> [Required work]
Please restate, exactly as written, the lines running from the beginning of the material through the line that has "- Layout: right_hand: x" in it.

> [Data for this exercise]
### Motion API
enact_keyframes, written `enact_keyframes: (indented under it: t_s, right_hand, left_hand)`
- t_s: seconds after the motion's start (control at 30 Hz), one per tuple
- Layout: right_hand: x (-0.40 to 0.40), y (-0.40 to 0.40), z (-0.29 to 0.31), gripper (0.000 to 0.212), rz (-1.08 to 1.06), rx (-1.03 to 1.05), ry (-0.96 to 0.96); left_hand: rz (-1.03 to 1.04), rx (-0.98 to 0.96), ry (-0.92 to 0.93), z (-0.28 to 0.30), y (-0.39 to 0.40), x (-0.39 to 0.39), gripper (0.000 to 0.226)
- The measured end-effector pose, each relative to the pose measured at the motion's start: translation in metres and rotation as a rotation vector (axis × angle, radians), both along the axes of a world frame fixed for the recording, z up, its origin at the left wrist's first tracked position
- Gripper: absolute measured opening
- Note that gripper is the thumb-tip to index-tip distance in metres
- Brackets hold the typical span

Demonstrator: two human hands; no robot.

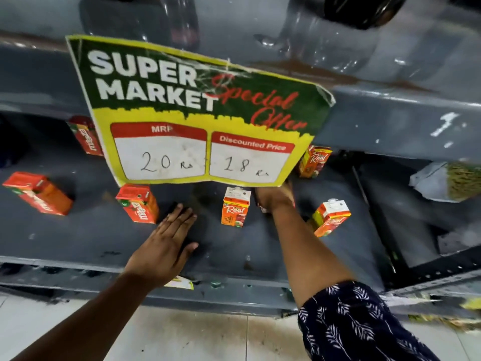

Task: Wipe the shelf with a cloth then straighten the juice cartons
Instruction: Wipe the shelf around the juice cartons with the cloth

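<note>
Grey shelf: six juice cartons scattered. One upright Real carton stands between the hands; a red carton stands just left of the left hand, which lies flat, fingers spread, holding nothing. Right hand reaches deep beneath the hanging offer sign; its grasp cannot be determined. A tilted carton sits right of that forearm.

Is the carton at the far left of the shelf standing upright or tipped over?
Tipped over. The far-left carton lies on its long side on the shelf, its printed face turned upward, while the Real carton stands on its base.
</note>
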State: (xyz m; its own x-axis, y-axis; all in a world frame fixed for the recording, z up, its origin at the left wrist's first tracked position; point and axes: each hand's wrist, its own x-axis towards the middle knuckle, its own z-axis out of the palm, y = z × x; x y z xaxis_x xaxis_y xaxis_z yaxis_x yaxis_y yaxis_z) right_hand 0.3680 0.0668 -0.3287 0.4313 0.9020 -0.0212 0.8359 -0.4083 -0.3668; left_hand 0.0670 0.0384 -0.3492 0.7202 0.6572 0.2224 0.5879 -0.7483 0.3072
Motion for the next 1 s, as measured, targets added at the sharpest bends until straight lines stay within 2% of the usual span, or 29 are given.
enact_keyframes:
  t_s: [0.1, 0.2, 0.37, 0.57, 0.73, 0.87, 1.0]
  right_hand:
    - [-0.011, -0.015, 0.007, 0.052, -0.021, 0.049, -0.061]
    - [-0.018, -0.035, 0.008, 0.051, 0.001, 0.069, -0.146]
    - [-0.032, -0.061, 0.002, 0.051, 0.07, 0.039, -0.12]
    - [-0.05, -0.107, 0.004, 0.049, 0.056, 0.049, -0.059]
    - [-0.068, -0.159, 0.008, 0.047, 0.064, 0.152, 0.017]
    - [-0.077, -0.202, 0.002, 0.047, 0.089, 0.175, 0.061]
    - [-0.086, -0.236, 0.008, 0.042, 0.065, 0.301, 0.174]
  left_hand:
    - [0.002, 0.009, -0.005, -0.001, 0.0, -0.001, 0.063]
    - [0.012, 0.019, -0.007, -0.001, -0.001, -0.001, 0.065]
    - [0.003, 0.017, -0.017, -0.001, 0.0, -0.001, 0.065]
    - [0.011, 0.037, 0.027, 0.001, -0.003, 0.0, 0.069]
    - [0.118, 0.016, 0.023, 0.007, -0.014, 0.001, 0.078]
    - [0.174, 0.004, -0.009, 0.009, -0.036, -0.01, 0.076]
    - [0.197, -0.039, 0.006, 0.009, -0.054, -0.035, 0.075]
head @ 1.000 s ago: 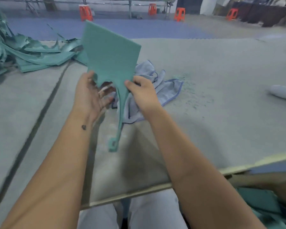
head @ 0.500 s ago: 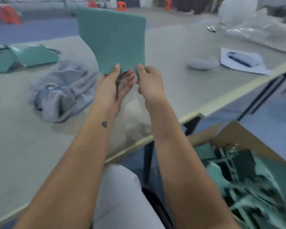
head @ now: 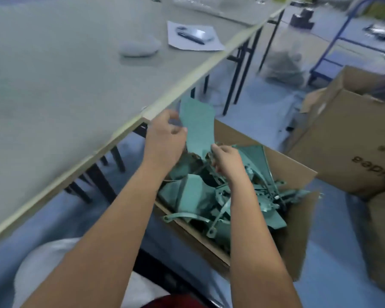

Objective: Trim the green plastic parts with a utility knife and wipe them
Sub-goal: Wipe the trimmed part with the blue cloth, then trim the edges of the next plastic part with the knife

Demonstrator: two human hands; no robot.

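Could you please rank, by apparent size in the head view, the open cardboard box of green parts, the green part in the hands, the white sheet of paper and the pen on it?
1. Cardboard box
2. Green part and sheet of paper: look alike; the paper is farther off, so unranked.
3. Pen

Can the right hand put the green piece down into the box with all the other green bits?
Probably yes. The right hand pinches the green piece at its lower edge, directly above the open cardboard box. The flaps stand open, and only the piled green parts lie below.
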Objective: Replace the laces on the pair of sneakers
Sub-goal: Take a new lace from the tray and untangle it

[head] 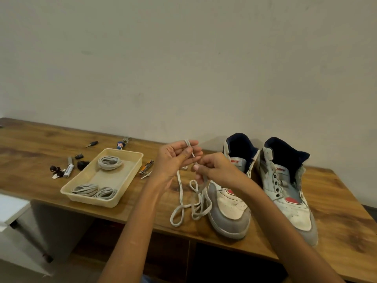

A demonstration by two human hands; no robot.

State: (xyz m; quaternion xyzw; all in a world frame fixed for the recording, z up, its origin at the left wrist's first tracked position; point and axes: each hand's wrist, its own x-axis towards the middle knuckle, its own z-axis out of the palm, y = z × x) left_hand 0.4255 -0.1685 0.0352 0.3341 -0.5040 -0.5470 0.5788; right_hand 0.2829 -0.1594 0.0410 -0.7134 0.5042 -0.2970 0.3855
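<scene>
Two white and grey high-top sneakers stand on the wooden table, the left sneaker (230,205) and the right sneaker (285,193), both with empty eyelets. A loose off-white lace (193,209) hangs from my hands and lies in loops on the table beside the left sneaker. My left hand (175,158) holds the lace wound over its fingers. My right hand (212,168) pinches the same lace just to the right, in front of the left sneaker's tongue.
A cream plastic tray (126,176) at the left holds three coiled laces (110,162). Small items lie around it: a marker (69,169), dark hair ties, a nail clipper (145,167), a key ring. The table's front edge runs below the sneakers.
</scene>
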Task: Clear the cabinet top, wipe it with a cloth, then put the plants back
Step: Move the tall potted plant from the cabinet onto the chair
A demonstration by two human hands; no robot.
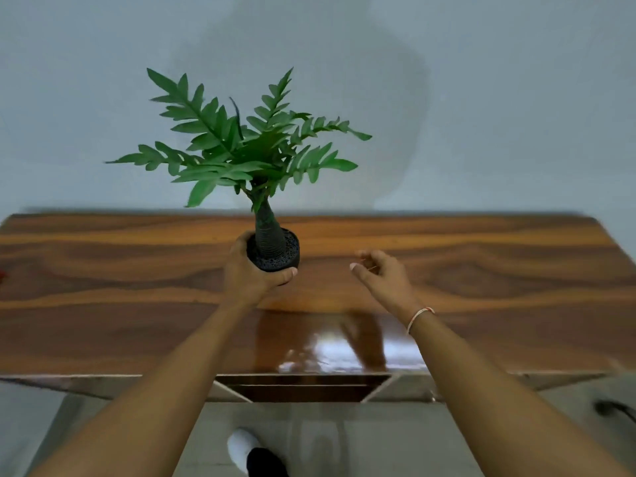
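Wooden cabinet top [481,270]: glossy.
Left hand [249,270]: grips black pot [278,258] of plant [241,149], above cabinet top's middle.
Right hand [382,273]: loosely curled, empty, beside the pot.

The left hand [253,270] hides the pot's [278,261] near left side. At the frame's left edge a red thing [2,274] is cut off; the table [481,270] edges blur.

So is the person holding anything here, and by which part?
Yes: the left hand grips the potted plant by its small black pot. The right hand holds nothing.
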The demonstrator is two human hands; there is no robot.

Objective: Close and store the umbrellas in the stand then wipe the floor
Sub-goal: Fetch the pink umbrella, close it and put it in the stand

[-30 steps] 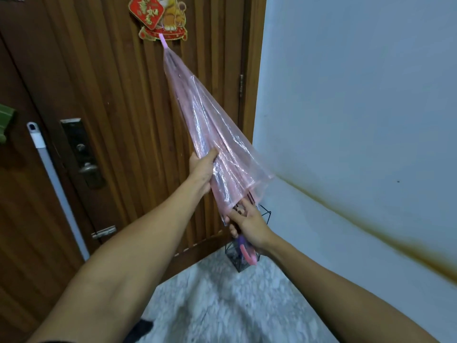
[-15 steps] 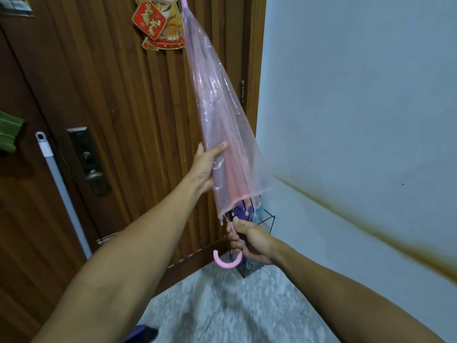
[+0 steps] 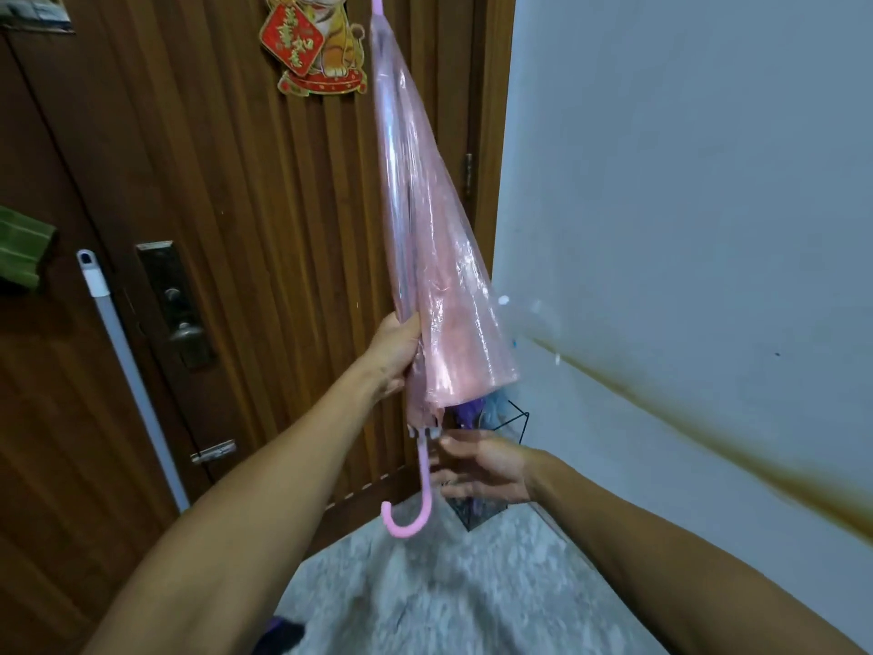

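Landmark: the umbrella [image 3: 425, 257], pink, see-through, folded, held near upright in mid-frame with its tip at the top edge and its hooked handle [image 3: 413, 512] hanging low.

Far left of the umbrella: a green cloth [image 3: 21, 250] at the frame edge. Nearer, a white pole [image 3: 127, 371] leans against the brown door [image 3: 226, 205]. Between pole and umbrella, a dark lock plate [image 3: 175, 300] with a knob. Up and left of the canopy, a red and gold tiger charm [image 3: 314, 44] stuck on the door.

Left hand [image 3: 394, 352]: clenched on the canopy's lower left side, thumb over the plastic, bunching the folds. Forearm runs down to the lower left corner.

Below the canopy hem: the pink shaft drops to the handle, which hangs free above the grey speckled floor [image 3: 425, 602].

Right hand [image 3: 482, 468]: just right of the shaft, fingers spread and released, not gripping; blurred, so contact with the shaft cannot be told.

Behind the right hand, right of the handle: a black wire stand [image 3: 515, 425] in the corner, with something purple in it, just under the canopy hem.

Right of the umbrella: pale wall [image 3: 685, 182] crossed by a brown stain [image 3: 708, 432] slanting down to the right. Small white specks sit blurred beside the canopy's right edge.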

> [Answer space]
### Motion API
enact_keyframes, written `enact_keyframes: (indented under it: t_s, right_hand, left_hand)`
- t_s: seconds after the motion's start (control at 30 Hz), one per tuple
- Layout: right_hand: x (-0.40 to 0.40), y (-0.40 to 0.40), z (-0.29 to 0.31), gripper (0.000 to 0.212), rz (-1.08 to 1.06), rx (-1.03 to 1.05), ry (-0.96 to 0.96); left_hand: rz (-1.03 to 1.04), rx (-0.98 to 0.96), ry (-0.92 to 0.93), z (-0.28 to 0.30), y (-0.39 to 0.40), x (-0.39 to 0.39), gripper (0.000 to 0.226)

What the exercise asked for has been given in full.